→ **GOAL OF THE EXERCISE**
Scan the material for the string "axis" and copy out every line in which it occurs.

→ **SUPPLIED INFORMATION**

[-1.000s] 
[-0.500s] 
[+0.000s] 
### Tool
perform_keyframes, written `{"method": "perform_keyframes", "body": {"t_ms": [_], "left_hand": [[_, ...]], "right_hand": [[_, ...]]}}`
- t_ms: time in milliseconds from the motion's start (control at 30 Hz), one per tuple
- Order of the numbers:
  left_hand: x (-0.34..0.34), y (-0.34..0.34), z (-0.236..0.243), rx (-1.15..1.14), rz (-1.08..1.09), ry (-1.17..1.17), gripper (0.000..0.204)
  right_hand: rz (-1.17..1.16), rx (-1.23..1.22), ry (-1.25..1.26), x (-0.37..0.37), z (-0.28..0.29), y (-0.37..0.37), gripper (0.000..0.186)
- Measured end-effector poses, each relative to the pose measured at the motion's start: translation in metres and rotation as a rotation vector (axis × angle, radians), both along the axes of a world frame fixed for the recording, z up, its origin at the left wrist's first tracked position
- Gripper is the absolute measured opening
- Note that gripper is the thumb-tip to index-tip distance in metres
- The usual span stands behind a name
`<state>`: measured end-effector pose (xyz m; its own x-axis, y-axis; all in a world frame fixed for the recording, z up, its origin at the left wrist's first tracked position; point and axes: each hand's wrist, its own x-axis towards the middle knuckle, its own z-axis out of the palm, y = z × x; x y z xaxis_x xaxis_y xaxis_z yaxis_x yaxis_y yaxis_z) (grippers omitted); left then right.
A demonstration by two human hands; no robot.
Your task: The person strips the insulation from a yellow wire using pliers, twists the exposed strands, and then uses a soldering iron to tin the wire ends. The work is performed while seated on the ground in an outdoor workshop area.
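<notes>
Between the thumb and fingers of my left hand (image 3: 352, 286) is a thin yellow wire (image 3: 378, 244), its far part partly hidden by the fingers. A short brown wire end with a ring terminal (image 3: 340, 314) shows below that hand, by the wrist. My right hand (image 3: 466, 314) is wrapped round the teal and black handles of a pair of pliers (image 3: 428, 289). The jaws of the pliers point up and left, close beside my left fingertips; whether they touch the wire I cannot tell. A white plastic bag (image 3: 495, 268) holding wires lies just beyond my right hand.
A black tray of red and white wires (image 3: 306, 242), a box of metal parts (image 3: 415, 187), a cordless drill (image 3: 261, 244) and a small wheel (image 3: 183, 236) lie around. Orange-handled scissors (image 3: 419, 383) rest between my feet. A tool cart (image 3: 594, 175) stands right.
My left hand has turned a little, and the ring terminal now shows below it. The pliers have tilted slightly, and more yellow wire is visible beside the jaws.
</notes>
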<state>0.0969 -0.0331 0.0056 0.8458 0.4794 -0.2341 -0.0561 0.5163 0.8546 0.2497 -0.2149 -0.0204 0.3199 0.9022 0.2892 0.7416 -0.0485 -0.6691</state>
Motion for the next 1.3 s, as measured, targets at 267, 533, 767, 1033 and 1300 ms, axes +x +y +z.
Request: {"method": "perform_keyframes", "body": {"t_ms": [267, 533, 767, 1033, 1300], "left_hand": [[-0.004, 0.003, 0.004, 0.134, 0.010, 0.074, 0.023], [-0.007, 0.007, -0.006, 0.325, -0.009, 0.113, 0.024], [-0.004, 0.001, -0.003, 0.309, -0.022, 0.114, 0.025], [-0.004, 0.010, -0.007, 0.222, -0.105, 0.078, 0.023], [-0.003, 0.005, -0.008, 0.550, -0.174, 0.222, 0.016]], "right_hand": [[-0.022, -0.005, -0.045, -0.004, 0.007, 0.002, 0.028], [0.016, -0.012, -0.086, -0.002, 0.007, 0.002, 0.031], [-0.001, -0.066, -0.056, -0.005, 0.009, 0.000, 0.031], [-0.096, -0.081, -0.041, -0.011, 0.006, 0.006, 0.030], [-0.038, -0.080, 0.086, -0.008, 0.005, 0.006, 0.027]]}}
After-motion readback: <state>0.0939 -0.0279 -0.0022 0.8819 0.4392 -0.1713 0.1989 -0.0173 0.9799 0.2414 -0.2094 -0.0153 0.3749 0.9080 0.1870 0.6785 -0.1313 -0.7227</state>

→ **RESPONSE TO THE TASK**
- Measured end-effector poses, each relative to the pose measured at the motion's start: translation in metres and rotation as a rotation vector (axis × angle, radians), both along the axes of a world frame fixed for the recording, z up, its origin at the left wrist's first tracked position
`<state>`: measured end-effector pose (xyz m; its own x-axis, y-axis; all in a world frame fixed for the recording, z up, its origin at the left wrist's first tracked position; point and axes: each hand's wrist, its own x-axis towards the middle knuckle, its own z-axis out of the palm, y = z × x; x y z xaxis_x xaxis_y xaxis_z yaxis_x yaxis_y yaxis_z) (grippers omitted); left then right.

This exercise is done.